■ **What is expected**
Return the data below exactly, but only from the line containing "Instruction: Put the" through the line containing "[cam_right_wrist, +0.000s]", with both of those lines included.

■ **Data shown**
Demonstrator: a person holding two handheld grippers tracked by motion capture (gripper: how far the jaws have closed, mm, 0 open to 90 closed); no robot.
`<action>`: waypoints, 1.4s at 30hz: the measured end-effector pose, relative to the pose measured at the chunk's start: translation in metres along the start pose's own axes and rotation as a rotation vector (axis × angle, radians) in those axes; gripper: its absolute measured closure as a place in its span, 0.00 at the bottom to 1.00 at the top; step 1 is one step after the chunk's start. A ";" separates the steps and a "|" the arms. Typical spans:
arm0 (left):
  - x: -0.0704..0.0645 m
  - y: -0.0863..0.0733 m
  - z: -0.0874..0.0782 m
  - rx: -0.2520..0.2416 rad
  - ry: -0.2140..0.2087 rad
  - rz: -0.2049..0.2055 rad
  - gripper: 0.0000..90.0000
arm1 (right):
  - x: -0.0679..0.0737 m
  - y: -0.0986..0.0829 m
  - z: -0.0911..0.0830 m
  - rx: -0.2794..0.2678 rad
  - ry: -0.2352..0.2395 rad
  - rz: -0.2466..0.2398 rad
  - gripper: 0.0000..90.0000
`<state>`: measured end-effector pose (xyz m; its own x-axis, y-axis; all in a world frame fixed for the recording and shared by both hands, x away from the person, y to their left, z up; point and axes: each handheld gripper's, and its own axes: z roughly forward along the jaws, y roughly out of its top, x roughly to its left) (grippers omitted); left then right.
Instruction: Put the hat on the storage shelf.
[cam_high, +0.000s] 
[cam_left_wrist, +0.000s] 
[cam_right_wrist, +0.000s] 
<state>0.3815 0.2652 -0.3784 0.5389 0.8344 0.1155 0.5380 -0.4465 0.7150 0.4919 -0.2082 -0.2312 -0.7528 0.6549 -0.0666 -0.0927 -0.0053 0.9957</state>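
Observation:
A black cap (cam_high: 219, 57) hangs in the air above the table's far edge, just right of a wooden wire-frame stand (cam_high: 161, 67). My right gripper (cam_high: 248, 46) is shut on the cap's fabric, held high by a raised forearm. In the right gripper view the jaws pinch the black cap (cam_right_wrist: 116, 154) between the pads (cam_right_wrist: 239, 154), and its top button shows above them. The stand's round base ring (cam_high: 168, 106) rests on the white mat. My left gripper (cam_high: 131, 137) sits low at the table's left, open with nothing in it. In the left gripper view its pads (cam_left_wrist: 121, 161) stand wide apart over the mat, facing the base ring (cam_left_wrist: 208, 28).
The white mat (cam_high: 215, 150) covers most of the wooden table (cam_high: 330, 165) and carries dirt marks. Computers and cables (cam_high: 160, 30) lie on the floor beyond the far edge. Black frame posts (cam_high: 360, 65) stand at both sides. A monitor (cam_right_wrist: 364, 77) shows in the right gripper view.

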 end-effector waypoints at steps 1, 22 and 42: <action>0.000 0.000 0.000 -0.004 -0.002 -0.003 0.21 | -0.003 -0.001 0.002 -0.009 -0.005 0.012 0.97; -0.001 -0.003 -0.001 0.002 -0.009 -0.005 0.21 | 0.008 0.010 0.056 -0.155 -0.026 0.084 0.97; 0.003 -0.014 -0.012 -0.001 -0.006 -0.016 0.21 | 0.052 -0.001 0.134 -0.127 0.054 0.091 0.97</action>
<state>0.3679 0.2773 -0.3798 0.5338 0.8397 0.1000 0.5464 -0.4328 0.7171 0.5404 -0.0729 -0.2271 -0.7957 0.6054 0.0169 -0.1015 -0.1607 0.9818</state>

■ **Answer to this problem**
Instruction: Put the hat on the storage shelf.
[cam_high, +0.000s] 
[cam_left_wrist, +0.000s] 
[cam_right_wrist, +0.000s] 

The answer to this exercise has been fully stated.